De fait, les mythes sont toujours vivants parmi nous, parce qu’ils font partie intégrante de l’âme humaine et de l’inconscient collectif, ils nous parlent, ils ont toujours quelque chose à nous dire, c’est ce que montre par exemple l’histoire de Narcisse.

De manière générale, ce que nous montre le film, c’est le pouvoir des histoires (mythos = récit en grec), leur pouvoir de réenchanter le monde si on y croit. Cela ne manque pas de moments de grâce et de pure poésie, que ce soit avec le motif aquatique, symbole par excellence de la rêverie et de l’inconscient, ou certaines histoires, comme lorsque les yeux d’Argos viennent décorer les plumes du paon, ou lorsque Philémon et Baucis se transforment en arbres enlacés.

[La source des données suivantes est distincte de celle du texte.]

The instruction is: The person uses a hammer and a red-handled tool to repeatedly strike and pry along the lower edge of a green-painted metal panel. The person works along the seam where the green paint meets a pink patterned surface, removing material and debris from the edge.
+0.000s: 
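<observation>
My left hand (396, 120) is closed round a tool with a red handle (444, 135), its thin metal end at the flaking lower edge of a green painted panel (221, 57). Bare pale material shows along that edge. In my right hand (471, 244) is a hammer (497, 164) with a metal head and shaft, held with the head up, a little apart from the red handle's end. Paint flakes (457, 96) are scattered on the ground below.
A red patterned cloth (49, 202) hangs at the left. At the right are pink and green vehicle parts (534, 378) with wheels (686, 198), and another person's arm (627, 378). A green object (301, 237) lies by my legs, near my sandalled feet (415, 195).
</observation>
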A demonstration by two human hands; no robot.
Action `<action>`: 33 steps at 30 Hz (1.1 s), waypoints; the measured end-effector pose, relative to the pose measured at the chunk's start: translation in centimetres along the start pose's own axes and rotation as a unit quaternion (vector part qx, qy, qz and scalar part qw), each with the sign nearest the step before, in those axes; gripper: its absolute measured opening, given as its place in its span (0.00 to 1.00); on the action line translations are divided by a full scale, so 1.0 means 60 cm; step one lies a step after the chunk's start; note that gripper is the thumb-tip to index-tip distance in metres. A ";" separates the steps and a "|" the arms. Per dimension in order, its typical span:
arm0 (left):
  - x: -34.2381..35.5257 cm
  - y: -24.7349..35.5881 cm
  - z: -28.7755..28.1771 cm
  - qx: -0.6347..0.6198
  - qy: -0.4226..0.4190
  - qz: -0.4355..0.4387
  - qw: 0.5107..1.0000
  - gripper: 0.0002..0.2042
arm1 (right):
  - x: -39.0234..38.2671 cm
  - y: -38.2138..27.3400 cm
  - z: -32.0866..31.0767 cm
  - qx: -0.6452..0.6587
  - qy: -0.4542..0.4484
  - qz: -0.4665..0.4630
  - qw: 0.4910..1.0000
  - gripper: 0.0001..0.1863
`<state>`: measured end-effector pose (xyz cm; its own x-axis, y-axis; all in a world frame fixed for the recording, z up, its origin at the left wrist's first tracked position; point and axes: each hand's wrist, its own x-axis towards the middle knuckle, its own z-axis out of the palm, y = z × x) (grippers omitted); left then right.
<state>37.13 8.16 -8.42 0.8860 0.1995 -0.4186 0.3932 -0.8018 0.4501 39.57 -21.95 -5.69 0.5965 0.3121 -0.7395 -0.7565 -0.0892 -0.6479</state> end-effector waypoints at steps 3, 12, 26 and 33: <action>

Mais il y a aussi des choses moins réussie. Déjà les acteurs, qui sont extrêmement mauvais, absolument pas naturels, ils récitent leur texte : à ce point, cela est sans doute fait exprès, mais cela gâche l’ensemble.

Et puis, surtout, la manière de filmer la sexualité : si les mythes ont a la base pour fonction d’explorer les mystères qui hantent l’être humain et de les expliquer, la différence des sexes est le mystère le plus absolu. Du coup, il y a beaucoup de scènes de sexe dans le film, mais qui ne sont absolument pas sensuelles, qui manquent totalement de grâce.

Le film est donc assez étrange, très silencieux, onirique et parfois hermétique, très intéressant dans sa manière de montrer un monde dont n’auraient pas totalement disparu la magie et les mythes mais qui nécessite une certaine connaissance de la mythologie latine pour ne pas être complètement perdu.